Using the data that follows, give the number of lines where the string "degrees" occurs, and nothing else.

---- Records for the task

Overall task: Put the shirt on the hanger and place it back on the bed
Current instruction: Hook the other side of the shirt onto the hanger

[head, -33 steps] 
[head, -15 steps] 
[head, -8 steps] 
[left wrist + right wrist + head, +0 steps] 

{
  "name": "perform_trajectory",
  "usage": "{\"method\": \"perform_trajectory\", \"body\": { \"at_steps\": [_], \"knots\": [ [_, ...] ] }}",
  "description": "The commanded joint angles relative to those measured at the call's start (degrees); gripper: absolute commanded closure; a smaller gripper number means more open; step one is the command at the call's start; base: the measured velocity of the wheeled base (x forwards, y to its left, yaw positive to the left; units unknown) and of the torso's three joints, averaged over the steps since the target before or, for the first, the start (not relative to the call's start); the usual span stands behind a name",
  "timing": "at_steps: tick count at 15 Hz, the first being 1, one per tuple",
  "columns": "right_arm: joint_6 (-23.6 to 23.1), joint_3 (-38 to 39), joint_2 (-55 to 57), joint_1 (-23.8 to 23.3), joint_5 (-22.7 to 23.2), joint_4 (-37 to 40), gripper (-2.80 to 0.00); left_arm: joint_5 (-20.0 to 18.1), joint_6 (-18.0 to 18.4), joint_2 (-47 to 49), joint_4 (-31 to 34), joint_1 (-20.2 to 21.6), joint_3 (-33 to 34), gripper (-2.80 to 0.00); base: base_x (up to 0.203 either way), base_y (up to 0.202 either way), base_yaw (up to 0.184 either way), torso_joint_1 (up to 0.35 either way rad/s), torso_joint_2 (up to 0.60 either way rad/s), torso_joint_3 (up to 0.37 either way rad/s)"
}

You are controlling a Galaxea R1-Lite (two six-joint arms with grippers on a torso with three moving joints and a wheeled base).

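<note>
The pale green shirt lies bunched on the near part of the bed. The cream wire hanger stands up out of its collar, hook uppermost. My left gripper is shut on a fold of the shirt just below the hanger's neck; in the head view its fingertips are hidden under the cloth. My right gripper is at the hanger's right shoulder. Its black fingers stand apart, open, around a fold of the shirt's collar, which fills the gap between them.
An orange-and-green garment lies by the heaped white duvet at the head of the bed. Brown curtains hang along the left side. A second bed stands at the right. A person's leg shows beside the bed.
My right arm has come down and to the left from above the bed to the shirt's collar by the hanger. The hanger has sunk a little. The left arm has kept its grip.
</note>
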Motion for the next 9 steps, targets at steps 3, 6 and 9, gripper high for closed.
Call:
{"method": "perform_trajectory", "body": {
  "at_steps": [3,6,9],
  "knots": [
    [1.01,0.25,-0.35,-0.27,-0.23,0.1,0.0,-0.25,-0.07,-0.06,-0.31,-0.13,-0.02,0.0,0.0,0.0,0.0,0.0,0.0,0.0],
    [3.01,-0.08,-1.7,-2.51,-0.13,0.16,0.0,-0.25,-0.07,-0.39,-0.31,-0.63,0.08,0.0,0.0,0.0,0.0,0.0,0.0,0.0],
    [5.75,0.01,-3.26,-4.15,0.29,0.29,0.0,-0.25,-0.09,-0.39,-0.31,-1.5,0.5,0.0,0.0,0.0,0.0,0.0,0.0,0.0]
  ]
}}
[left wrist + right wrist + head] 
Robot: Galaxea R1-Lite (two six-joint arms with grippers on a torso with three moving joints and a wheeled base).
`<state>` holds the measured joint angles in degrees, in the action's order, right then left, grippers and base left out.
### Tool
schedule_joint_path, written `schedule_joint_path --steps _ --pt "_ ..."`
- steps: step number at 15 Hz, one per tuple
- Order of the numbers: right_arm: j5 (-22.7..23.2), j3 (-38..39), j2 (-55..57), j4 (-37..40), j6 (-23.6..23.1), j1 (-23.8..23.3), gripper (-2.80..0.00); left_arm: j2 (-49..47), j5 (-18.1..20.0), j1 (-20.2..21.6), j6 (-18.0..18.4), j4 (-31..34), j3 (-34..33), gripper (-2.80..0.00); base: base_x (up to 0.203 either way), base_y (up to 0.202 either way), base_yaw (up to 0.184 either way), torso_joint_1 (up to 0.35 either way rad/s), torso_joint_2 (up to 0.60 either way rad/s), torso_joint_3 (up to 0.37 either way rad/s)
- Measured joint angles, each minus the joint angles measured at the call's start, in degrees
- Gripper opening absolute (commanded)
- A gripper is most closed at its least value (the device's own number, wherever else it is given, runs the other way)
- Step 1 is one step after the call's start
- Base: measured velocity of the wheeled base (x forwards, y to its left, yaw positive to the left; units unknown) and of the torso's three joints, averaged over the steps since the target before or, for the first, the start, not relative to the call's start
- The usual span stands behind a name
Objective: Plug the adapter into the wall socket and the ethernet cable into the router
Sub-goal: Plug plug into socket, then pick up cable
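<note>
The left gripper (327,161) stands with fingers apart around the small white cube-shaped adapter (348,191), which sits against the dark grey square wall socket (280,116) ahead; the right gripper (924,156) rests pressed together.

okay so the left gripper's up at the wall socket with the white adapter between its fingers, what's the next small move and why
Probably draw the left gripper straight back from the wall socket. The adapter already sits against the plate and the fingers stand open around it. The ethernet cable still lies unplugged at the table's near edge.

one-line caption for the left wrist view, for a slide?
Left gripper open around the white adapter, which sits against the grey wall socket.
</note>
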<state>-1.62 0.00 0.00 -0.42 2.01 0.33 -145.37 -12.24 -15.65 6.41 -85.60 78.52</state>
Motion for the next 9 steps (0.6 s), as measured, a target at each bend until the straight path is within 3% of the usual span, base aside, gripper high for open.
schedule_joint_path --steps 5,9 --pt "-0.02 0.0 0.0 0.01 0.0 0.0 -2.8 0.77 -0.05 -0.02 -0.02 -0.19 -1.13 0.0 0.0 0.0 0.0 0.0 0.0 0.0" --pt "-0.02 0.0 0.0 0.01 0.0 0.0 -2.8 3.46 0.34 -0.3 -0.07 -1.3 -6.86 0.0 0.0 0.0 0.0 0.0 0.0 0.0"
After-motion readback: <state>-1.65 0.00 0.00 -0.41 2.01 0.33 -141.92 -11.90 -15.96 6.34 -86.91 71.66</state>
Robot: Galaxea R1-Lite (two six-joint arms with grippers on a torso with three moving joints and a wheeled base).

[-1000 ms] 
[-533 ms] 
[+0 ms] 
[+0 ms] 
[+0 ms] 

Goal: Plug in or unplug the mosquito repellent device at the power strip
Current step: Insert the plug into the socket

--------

_The completed task_
3